Наложив последний стежок, Алексей с облегчением перевёл дух.

— Ф-у-у, кажись, получилось…

— И довольно неплохо, надо сказать, — прокомментировала Гертруда, молча наблюдающая за работой. — Совсем как заправский доктор.

— Спасибо, — улыбнулся Алексей.

Нервное напряжение понемногу начало спадать.

— Что ж, давайте возвращаться назад.

— Давайте. А с ним что? — Алексей заинтересованно кивнул на пациента.

— А что с ним? Сейчас чистой тряпицей обмотаем, да и домой спровадим с чистой совестью.

— Нет, я про рану. Она вроде как там останется?

— Ах да, конечно, останется, — Гертруда с треском оторвала длинный лоскут. — Ничего страшного, пусть пока побудет, потом вам расскажу.

Кирша испуганно отшатнулся и открыл глаза, недоверчиво разглядывая руку.

— Сиди-сиди, почти всё уже, — успокоила ведунья. — Только тряпицей чистой закроем, и можешь идти.

Ловко обмотала руку, вложила кусочек можжевельника и завязала поверх тугой узелок. Ласково потрепала курчавую макушку и коротко напутствовала:

— Ну вот и всё. Если болеть не будет, придёшь через седмицу. А как жар появится, то не жди, сразу прибегай. Всё понял?

— Да понял-понял, — недоверчиво пошевелив пальцами, Кирша обрадованно просиял. — Благодарствую, бабушка!

— Не меня благодари, вот его, — Гертруда улыбнулась и кивнула на ведуна. — Он тебя зашивал. Алексей зовут.

Внутренне обмерев, Кирша повернулся и поднял несмелый взгляд на чужака. Страшные белые глаза снова стали самые обычные человеческие. Разве что всё равно какие-то подозрительно зелёные.

— И тебе благодарствую, Олекший, — запнувшись, неуверенно выговорил странное имя.

Гертруда перевела.

— Да ерунда, — отмахнулся Алексей. — Всегда пожалуйста. Только ты давай уж с топором там всё-таки поосторожней.

— Ну всё, беги-беги, — поторопила Гертруда. — Родители там уже поди совсем все извелись.

Проследив за счастливым пареньком, Алексей устало плюхнулся на скамью.

Что ж. Можно поздравить с настоящим первым пациентом. Конечно, не совсем так, как представлялось, но тем не менее самая настоящая операция.

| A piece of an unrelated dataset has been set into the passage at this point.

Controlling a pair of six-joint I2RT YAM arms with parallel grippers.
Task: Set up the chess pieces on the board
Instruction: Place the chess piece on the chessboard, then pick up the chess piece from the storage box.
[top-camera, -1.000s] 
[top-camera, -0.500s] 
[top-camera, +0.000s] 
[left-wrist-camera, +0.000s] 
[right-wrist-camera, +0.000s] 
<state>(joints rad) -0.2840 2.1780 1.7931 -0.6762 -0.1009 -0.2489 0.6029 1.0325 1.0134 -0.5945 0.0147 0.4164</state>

И всё-таки, что это было? Ни боли, ни крови. Мечта любого хирурга. Что-то похожее, кажется, есть только у филиппинских хилеров, да и то на самом деле жульничество чистой воды. Якобы даже полостные операции одними руками делают. Никаких тебе инструментов и анестезии. И убедительно так получается. Пальцем хлоп в пупок. Щёлк, кровища, кусочки органов. На отчаявшихся людей производит довольно сильное впечатление. Бизнес прямо цветёт и пахнет. Именно что пахнет, причём очень дурно. И как только совесть позволяет дурить отчаявшихся людей и брать деньги? Ведь на самом деле просто теряется драгоценное время, а нормальные врачи потом хватаются за голову. Хотя что с них взять, на Востоке совсем другой менталитет, впрочем, наверно, как и везде сейчас. Если человек хочет быть обманутым, надо ему в этом всячески помогать. Особенно доверчивым иностранным туристам с толстыми кошельками…

Тем временем, похозяйничав у печи, хозяйка принесла на стол дымящийся горшок. Разлила сбитень в чашки и уселась напротив.

— Вижу, вы всё ещё в смятении… Да, про рану его всё верно заметили. Пусть пока она в нави побудет. Это ненадолго, парень он ещё совсем молодой. Через день-два его естество всё равно своё возьмет, и рана полностью вернётся в явь. Но с нею придёт и боль. А вот со стариками приходится хуже, — тяжело вздохнула. — Не хочет тело само в явь возвращаться. Не зарастает потом, и всё тут. Вот и тысячу раз подумаешь, лечить их так или не лечить… Впрочем, думать всегда надо. Молодой, старый, неважно, живая кровь в нави всех духов манит. Видели, как котейка ваш встрепенулся?